As best seen in FIG. 3, the modular rake shaft assembly A of this invention 
comprises three components, namely a right rake sweep arm 24 and a left 
rake sweep arm 26 interconnected at their upper ends by a tubular member 
28. As can best be seen in FIG. 3, each end of tubular member 28 
terminates in a flange 30. One flange 30 is connected to a flange 32 on 
stub shaft 34 of sweep arm 24 whereas the other flange 30 is connected to 
a flange 36 on stub shaft 38 of sweep arm 26. 
A detail of flange 30 is shown in FIG. 5 and all of the other flanges have 
the identical configuration. Conveniently, flange 30 has three lobes 40, 
42, and 44, each having a central opening through which bolts 46 pass to 
interconnect the flanges. Conveniently, lobes 40 and 44 are at an angle of 
approximately 150 to each other and at an angle of 105 respectively with 
respect to center lobe 42. This greater spacing between lobes 40 and 44 
allows the rake arm assembly to pivot without the flanges striking a cross 
bar 48 of frame F, as well as rod 50 to which the upper ends of support 
rods 20 are attached, as best seen in FIGS. 1 and 2. Center lobe 42 
extends between parallel arms 24 and 26 but at an angle to a plane formed 
by the arms. 
Right sweep arm 24 in addition to flange 32 and stub shaft 34 includes an 
arm member 52 which depends from stub shaft 34 and has a yoke 54 at the 
distal end thereof. An angle member 56 is attached to arm member 52, as by 
welding, and extends along a substantial length of arm member 52, as 
shown. Conveniently, the forward surface of angle 56 strikes stop 22 near 
the upper end of the angle member at the end of each swinging cycle of the 
rake arm.
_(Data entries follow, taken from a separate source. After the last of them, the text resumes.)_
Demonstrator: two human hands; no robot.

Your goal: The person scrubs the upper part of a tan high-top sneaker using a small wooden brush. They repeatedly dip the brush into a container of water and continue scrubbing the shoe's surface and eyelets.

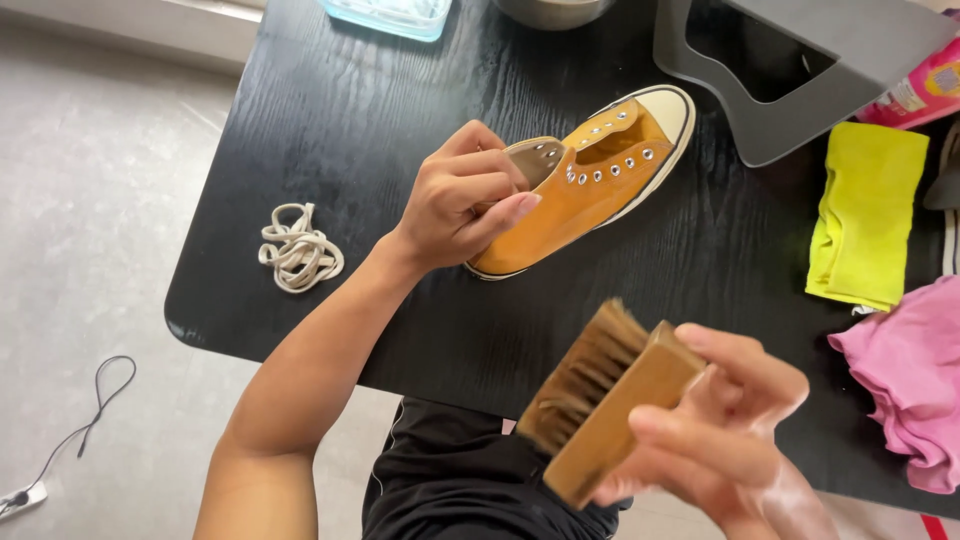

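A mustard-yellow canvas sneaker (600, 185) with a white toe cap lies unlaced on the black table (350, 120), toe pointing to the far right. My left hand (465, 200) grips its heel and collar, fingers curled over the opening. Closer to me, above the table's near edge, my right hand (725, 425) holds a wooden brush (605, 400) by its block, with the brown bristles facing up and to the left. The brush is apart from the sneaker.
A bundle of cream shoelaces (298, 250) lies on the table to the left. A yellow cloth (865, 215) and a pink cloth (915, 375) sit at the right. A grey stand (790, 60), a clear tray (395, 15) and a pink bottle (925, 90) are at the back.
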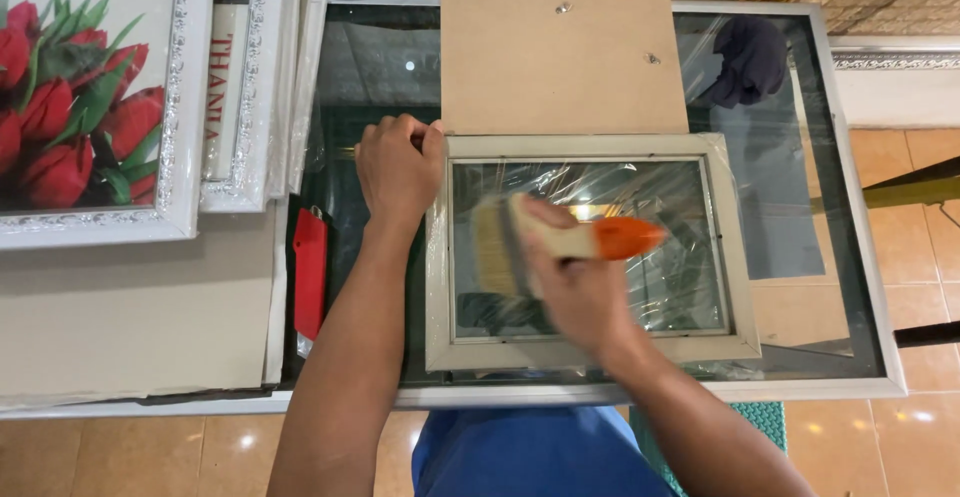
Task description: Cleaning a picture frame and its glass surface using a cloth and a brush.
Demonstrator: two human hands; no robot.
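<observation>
On the glass counter (850, 287) lay a pale picture frame (592, 349), its corner clamped by the left hand (398, 167). The right hand (575, 292) gripped an orange-handled brush (560, 242) over its pane; hard sweeps might shift the frame.

Counts, placed relative to the small white frame (590, 252): 1 brush (560, 242) over its glass. 1 brown backing board (563, 62) just behind it. 1 red cutter (310, 272) to its left. 1 dark cloth (748, 57) back-right. 1 framed tulip picture (95, 97) far left, plus 1 stack of framed pictures (250, 97) beside that; number in stack unclear. 2 hands.
</observation>
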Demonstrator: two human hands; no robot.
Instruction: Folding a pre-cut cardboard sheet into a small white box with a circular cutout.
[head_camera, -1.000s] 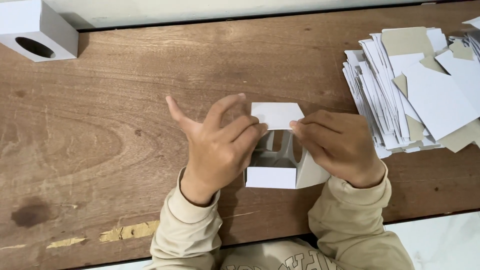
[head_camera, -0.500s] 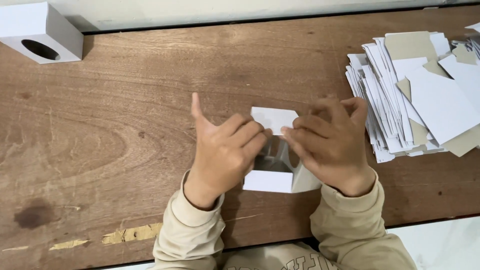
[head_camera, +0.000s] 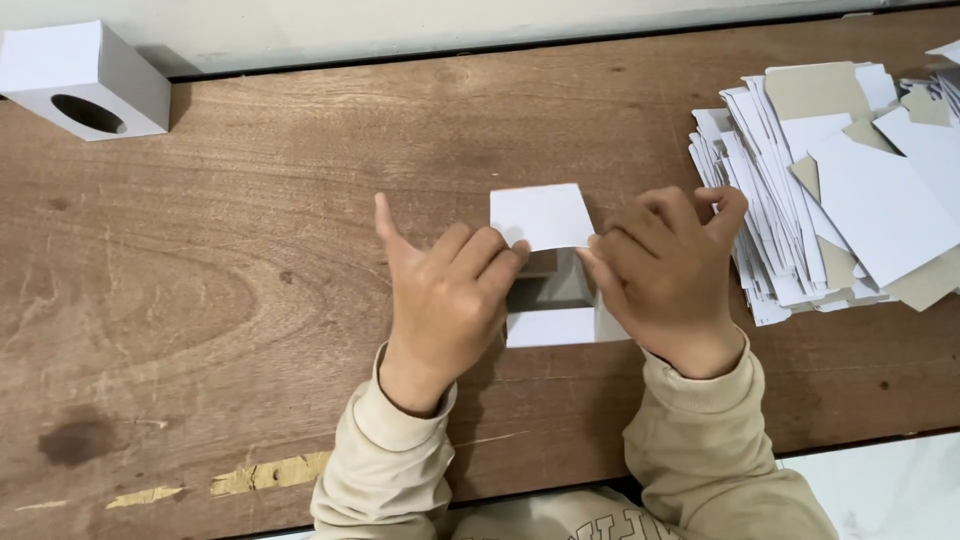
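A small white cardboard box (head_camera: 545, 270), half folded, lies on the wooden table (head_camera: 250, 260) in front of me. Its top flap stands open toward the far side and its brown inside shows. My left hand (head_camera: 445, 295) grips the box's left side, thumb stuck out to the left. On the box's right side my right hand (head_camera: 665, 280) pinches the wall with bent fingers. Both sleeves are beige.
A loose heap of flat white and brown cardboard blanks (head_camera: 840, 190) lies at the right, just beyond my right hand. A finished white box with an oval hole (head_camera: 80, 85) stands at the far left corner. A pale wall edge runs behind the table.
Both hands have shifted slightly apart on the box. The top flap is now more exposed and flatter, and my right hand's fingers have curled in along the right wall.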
Because of the strengthening provided by the angle member, the 
likelihood of arm member 52 being broken or bent is minimized. 
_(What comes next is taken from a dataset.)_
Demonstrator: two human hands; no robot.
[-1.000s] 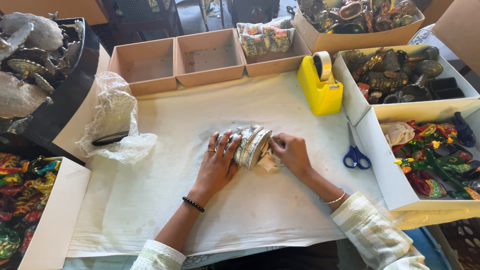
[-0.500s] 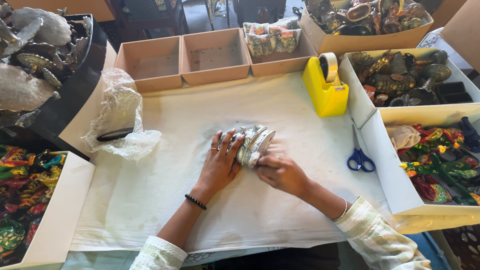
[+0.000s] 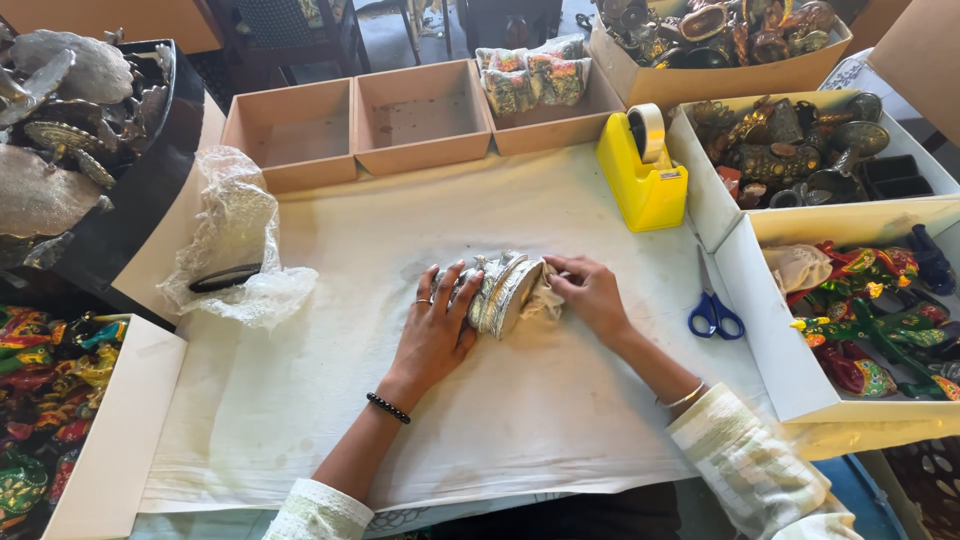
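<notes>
A silvery metal ornament (image 3: 503,288), partly wrapped in white tissue paper, lies in the middle of a white paper sheet (image 3: 330,400) on the table. My left hand (image 3: 438,322) rests flat against its left side, fingers spread over it. My right hand (image 3: 590,292) pinches the tissue at the ornament's right end. The underside of the ornament is hidden by both hands.
A yellow tape dispenser (image 3: 646,170) and blue-handled scissors (image 3: 712,308) sit to the right. Crumpled bubble wrap (image 3: 236,240) lies at left. Cardboard trays (image 3: 358,118) line the far edge; white boxes of painted figurines (image 3: 872,320) and metal pieces (image 3: 790,140) stand right.
My right hand slid down and back up along the ornament's right end, working the tissue. The left hand stayed pressed on the ornament.
</notes>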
An offset flange 58 is connected, as by welding, to the inner upper portion 
of angle member 56 for connection to a portion of the activating mechanism 
for the rake arms, such as piston 60 shown in FIG. 7. A second flange 62 
is connected to the side of arm member 52 above angle member 56 and is 
laterally spaced from the upper end of orrset flange 58. This flange, 
conveniently, serves as a point of connection for a spring 64 which is 
also part of the activation mechanism for the sweep arms. A third flange 
66 is provided at the bottom and generally opposite flange 62 for 
attachment to a piston rod 68 of activation piston 70, as shown. 
Advantageously, both flanges 62 and 66 can be provided on opposite sides 
of a plate 72 attached to the inner side of arm member 52 at the upper end 
thereof. A portion of this plate can extend around stub shaft 34, as seen 
in FIG. 7. 
The left rake sweep arm 26 is substantially the same as right rake sweep 
arm 24. It includes an arm member 74 having a yoke 76 connected at the 
distal end and including a longitudinal groove 78 extending substantially 
the full length of the inner side of arm 74, as best seen in FIG. 6. The 
arm is further strengthened by angle member 80 whose upper end is 
positioned to strike against stop 22 during the cycling of the apparatus. 
A plate 82 extends upwardly as an integral part of angle member 80 and 
includes an upper flange 84 for connection to a suitable spring (not 
shown) and a lower flange 86 which connects to piston arm 88 of piston 90. 
It will be understood that pistons 90 and 70 work in concert to swing the 
modular rake shaft assembly duing each cycling of the pin setting 
apparatus S. At the upper end of arm 74 is a stub shaft 92 which is 
substantially longer than stub shaft 34 and includes a pair of spaced 
flanges 94 and 96 which are connected to a latch mechanism 98 which forms 
a part of the activation mechanism for the pin setting apparatus. 
The way in which the modular rake arm assembly is pivotably mounted on the 
frame assembly can best be seen by viewing FIG. 9. The upper end of frame 
arm 49 has a flattened upper end portion 100 and a cylindrical pivot block 
102 is connected to the inside thereof, as by bolts 104. Conveniently, 
block 102 has a bearing sleeve 106 thereon about which the open end of 
stub shaft 32 pivots. A similar arrangement is provided at the upper end 
of the other side of the arm so that stub shaft 92 can pivot thereon. 
From the foregoing, the advantages of this invention are readily apparent. 
A modular rake shaft assembly has been devised which can be assembled and 
disassembled without disassembly of the frame of the automatic bowling pin 
setting apparatus. Furthermore, the sweep arms of the modular unit each 
have grooved sides to deform the tubular shape thereof to increase the 
strength of the arms against bending and are further provided with 
longitudinally extending angles, the upper end of which serves as an 
abuttment against a stop on the frame and further strengthen the arms 
against bending or breaking. Conveniently, the upper end of each arm is 
provided with a stub shaft having a hollow end serving as a bearing for 
pivoting the arms about a pivot block attached to the frame. Additionally, 
the stub shafts are provided with suitable flanges for connection to the 
operative mechanism of the pin setting apparatus to swing the sweep arms 
during each cycle of the pin setting machine. Finally, the connection 
between the modular units are flanges having three spaced lobes through 
which fastening means, such as bolts, extend to connect the flanges. The 
lobes are spaced around the periphery of the flanges so that the end lobes 
are spaced on the order of 105 degrees from the center load but on the 
order of 150 degrees from each other to accommodate the structural 
elements of the frame when the sweep arm assembly swings. 
The invention has been described in detail with particular reference to a 
preferred embodiment thereof, but it will be understood that variations 
and modifications can be effected within the spirit and scope of this 
invention.